**COLLECTED MATERIAL:**
--------------------
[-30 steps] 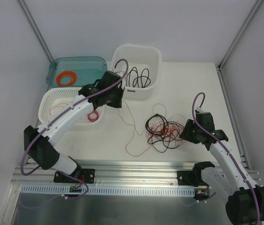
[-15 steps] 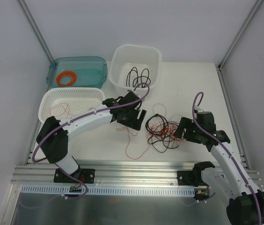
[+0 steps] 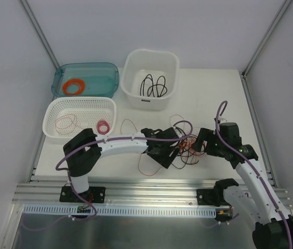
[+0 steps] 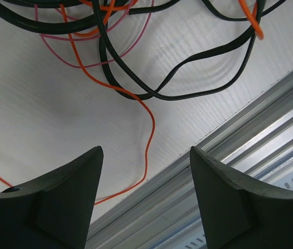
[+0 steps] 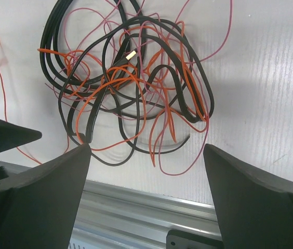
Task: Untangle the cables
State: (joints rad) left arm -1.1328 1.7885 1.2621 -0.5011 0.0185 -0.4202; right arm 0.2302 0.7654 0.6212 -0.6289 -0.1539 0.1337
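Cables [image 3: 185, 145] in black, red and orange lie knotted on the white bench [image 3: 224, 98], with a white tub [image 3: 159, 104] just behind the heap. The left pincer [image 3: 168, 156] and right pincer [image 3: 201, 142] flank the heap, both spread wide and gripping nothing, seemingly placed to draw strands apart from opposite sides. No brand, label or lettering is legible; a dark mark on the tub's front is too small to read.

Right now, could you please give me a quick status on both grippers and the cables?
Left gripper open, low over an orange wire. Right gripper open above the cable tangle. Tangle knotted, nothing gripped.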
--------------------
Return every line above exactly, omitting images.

[-30 steps] 
[-15 steps] 
[+0 steps] 
[+0 steps] 
[+0 steps] 
Task: Untangle the cables
State: (joints rad) left arm -1.1328 1.7885 1.2621 -0.5011 0.0185 -0.4202; right arm 0.2302 0.7654 0.6212 -0.6289 -0.1539 0.1337
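Cables [image 3: 185, 145] in black, red and orange lie knotted on the white bench [image 3: 224, 98], with a white tub [image 3: 159, 104] just behind the heap. The left pincer [image 3: 168, 156] and right pincer [image 3: 201, 142] flank the heap, both spread wide and gripping nothing, seemingly placed to draw strands apart from opposite sides. No brand, label or lettering is legible; a dark mark on the tub's front is too small to read.

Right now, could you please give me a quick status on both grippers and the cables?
Left gripper open, low over an orange wire. Right gripper open above the cable tangle. Tangle knotted, nothing gripped.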

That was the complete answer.